[PD-dev] CUDA discussion

Mon Nov 2 15:18:28 CET 2009

Dear list,

I'd like to start a conversation about CUDA and Pd.

For those of you who don't know, CUDA is a minimal instruction set for
doing single precision floating point calculations on NVIDIA GPUs.
It's a C-based coding paradigm in which blocks of data are copied to
GPU device memory and operations are performed on that data with
thread blocks in increments of 32 threads.  Complete sets of floating
point math functions are available for CUDA.  The CUDA compiler nvcc
works very well alongside gcc.

I've been studying it at work, but have not coded anything for Pd yet.
 There's a whole lot of performance issues based on tiny details in
the documentation--the implementation of cuda based externals could be
made fairly simple for developers if a complete set of CUDA<->Pd
extensions could be coded from the beginning.

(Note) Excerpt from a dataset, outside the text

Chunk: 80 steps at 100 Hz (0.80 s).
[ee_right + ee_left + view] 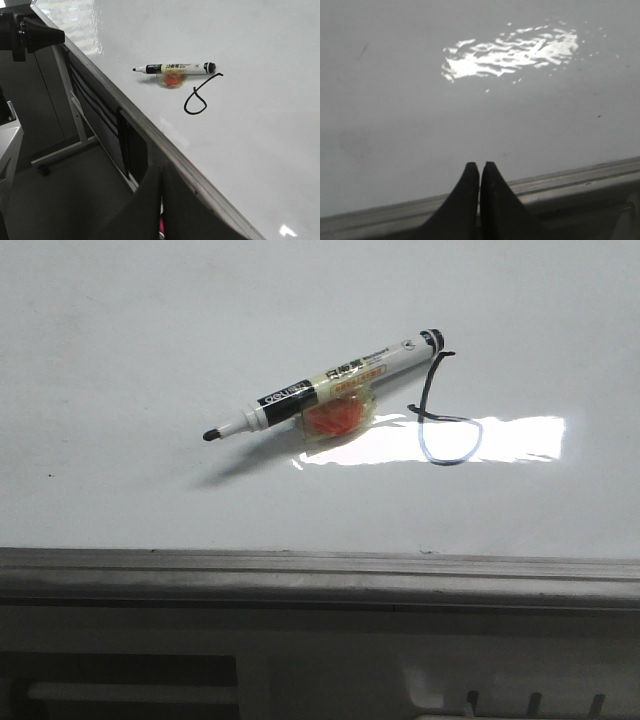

Any project worth doing is worth doing right.  So, I want to figure
out if:  a) it's worth doing and b) how to do it right.

I've got a first draft of top-down design issues, and I'd like to make
a list of incremental milestones that would prove the concept is
sound.

top-down design issues:
1.  The essential CUDA<->Pd functions should be made separate from
CUDA based Pd externals, with a separate header file, and compilable
to shared and static libraries.
2.  The set of CUDA<->Pd extensions needs to be able to manage
multiple devices, including device query, initialization and setting
global parameter sets per GPU.  Most likely, this means a custom data
structure and object based method system.
3.  Compilation--how to create the build system and handle
dependencies for a library of CUDA based externals.  Management of
CUDA libraries, CUDA-rt and CUDA-BLAS especially.
4.  Testing and initialization.  At setup time, a CUDA based external
should be able to find out if it is legal and ready to run.
5.  Abstraction of major device and memory operations.  What makes up
a sufficient and complete set of operations?  This is a list that is
most likely to be grown through experimentation, but a good
preliminary list of operations will help get things started on the
right footing.
6.  Performance.  How to profile or benchmark and make comparisons
between implementations?  The single greatest performance issue that I
have identified is caching on GPU.  host<->device memory transfers can
be eliminated in some cases, allowing CUDA based externals to follow
one another in the DSP tree with faster scheduling and runtime
performance.

(proposed) incremental milestones:
1.  Create an external that checks GPUs and hands back error messages to Pd.
2.  Create an external that initializes GPUs.
3.  Create an external that performs host<->device memory transfer and
runs an operation.
4.  Create an external that performs an operation and compares the
time it takes against the same operation on CPU.  At this point, it
should be possible to identify and hopefully quantify the potential
speedup on GPU, and decide whether or not it is worth it.

That's enough for now.  I'd like to know if anyone else has been
thinking along similar lines (CUDA has been out for, like, 2 years or
so now, so I bet that many people know about it), and if you have any
input on the design issues.

Chuck